### What is needed
Please restate the entire listing verbatim.
▽
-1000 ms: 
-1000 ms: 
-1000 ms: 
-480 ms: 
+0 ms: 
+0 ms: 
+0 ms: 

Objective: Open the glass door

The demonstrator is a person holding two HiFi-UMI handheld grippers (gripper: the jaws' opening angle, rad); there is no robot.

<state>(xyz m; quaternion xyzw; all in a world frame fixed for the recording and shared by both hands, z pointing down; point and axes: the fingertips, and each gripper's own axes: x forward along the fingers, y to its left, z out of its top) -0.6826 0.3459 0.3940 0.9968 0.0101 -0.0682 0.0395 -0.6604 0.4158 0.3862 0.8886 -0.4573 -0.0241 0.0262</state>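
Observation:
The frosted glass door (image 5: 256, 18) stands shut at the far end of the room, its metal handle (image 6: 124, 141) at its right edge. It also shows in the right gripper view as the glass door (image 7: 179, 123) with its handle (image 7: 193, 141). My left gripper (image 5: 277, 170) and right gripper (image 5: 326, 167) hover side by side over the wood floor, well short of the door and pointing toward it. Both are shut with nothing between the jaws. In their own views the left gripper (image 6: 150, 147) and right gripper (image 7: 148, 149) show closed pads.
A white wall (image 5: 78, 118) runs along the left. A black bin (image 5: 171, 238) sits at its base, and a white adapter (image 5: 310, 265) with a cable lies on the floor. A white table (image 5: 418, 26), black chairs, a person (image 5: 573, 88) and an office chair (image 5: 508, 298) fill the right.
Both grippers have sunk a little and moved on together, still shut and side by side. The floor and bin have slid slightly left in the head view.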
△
### Exercise solution
-1000 ms: 
-1000 ms: 
-1000 ms: 
-480 ms: 
+0 ms: 
+0 ms: 
+0 ms: 

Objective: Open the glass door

The demonstrator is a person holding two HiFi-UMI handheld grippers (gripper: the jaws' opening angle, rad); there is no robot.

<state>(xyz m; quaternion xyzw; all in a world frame fixed for the recording and shared by both hands, z pointing down; point and axes: the fingertips, and each gripper's own axes: x forward along the fingers, y to its left, z out of its top) -0.6826 0.3459 0.3940 0.9968 0.0101 -0.0682 0.0395 -0.6604 0.4158 0.3862 0.8886 -0.4573 -0.0241 0.0262</state>
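Observation:
The frosted glass door (image 5: 256, 18) stands shut at the far end of the room, its metal handle (image 6: 124, 141) at its right edge. It also shows in the right gripper view as the glass door (image 7: 179, 123) with its handle (image 7: 193, 141). My left gripper (image 5: 277, 170) and right gripper (image 5: 326, 167) hover side by side over the wood floor, well short of the door and pointing toward it. Both are shut with nothing between the jaws. In their own views the left gripper (image 6: 150, 147) and right gripper (image 7: 148, 149) show closed pads.
A white wall (image 5: 78, 118) runs along the left. A black bin (image 5: 171, 238) sits at its base, and a white adapter (image 5: 310, 265) with a cable lies on the floor. A white table (image 5: 418, 26), black chairs, a person (image 5: 573, 88) and an office chair (image 5: 508, 298) fill the right.
Both grippers have sunk a little and moved on together, still shut and side by side. The floor and bin have slid slightly left in the head view.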

The required output has been given in full.